### Task requirements:
Could you report every line from the entries that includes the word "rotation"?

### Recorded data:
- - - -

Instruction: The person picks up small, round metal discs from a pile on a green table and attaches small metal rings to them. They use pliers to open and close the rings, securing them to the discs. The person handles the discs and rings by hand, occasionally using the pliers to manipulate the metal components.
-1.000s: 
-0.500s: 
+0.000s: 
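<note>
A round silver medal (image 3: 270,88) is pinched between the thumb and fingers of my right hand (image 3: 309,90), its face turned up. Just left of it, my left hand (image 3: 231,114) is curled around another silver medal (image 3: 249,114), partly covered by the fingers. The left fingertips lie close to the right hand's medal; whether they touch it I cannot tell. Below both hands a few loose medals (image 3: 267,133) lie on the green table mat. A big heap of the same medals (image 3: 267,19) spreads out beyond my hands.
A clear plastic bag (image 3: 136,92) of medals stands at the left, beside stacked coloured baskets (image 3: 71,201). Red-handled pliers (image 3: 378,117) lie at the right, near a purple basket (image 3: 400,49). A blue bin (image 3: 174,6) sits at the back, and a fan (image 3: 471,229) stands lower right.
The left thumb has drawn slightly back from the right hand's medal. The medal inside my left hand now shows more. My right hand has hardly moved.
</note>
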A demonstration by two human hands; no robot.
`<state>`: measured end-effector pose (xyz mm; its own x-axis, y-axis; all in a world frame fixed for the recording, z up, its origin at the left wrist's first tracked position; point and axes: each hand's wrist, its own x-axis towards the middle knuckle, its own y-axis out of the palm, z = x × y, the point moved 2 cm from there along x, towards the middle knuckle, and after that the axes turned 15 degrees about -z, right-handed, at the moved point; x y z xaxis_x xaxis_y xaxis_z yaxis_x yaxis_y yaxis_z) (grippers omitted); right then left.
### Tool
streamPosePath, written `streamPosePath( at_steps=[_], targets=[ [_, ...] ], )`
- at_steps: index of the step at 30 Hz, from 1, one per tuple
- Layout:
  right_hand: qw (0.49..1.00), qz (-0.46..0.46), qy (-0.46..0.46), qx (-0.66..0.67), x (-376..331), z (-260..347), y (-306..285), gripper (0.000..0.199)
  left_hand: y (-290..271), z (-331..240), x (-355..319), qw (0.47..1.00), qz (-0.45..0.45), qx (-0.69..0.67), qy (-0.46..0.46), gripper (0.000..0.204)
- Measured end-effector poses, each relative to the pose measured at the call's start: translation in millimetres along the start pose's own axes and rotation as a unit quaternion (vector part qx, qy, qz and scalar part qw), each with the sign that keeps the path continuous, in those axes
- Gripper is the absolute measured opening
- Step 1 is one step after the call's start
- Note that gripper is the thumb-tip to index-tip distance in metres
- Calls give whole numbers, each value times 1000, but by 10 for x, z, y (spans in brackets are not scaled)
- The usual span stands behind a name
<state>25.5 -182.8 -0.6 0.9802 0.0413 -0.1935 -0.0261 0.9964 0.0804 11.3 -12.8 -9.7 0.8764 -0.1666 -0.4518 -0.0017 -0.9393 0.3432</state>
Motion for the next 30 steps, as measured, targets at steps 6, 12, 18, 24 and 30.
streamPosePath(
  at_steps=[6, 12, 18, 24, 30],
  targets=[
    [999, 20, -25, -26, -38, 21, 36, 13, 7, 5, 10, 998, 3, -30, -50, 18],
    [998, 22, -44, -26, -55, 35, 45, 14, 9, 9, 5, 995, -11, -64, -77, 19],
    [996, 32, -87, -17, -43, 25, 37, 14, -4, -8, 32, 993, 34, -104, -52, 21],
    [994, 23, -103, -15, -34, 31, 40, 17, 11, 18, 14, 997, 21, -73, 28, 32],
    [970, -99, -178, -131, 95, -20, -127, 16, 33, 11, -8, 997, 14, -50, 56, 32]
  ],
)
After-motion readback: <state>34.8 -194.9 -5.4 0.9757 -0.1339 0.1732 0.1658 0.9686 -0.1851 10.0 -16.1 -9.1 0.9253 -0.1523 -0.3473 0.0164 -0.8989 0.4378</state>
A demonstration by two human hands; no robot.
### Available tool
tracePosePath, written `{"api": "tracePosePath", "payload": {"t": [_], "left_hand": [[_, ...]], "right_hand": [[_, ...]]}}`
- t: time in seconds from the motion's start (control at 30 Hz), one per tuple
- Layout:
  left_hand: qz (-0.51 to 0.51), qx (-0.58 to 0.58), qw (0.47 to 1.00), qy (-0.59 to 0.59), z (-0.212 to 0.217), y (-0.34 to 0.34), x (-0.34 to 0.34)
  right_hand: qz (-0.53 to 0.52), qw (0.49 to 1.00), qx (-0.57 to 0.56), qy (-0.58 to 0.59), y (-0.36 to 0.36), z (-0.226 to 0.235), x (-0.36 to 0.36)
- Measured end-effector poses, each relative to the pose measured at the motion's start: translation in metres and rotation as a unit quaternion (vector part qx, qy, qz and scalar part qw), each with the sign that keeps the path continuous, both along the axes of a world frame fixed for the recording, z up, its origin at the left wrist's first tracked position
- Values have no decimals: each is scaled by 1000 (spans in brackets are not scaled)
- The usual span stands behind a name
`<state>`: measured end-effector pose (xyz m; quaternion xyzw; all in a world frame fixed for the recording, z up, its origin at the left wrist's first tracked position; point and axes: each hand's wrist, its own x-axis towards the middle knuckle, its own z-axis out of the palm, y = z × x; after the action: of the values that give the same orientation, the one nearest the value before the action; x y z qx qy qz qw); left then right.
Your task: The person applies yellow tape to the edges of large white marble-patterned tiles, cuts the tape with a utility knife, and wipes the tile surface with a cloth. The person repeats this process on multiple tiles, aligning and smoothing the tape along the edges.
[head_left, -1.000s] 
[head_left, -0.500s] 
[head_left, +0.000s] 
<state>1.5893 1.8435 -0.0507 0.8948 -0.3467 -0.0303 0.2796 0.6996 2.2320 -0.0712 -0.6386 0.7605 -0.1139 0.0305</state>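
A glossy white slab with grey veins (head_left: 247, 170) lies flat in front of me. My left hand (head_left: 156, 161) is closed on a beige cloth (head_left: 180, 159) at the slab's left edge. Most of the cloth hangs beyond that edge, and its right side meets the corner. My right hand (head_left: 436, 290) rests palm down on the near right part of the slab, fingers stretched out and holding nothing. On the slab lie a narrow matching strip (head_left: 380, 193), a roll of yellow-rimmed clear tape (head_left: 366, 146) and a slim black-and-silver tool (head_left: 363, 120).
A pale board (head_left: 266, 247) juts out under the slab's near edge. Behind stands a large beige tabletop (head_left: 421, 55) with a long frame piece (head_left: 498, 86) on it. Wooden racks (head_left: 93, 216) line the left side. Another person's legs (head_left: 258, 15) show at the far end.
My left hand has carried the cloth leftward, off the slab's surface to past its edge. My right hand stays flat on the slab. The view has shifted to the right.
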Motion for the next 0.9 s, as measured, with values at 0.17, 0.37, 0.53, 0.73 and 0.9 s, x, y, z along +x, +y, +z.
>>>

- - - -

### Solution to the exercise:
- Measured end-effector poses, each relative to the pose measured at the call's start: translation in millimetres along the start pose's own axes and rotation as a unit quaternion (vector part qx, qy, qz and scalar part qw), each with the sign that keeps the path continuous, in those axes
- Measured end-effector poses, each relative to the pose measured at the motion's start: translation in metres and rotation as a unit quaternion (vector part qx, qy, qz and scalar part qw), each with the sign that keeps the path continuous, both along the axes of a world frame fixed for the recording, z up, its origin at the left wrist's first tracked position

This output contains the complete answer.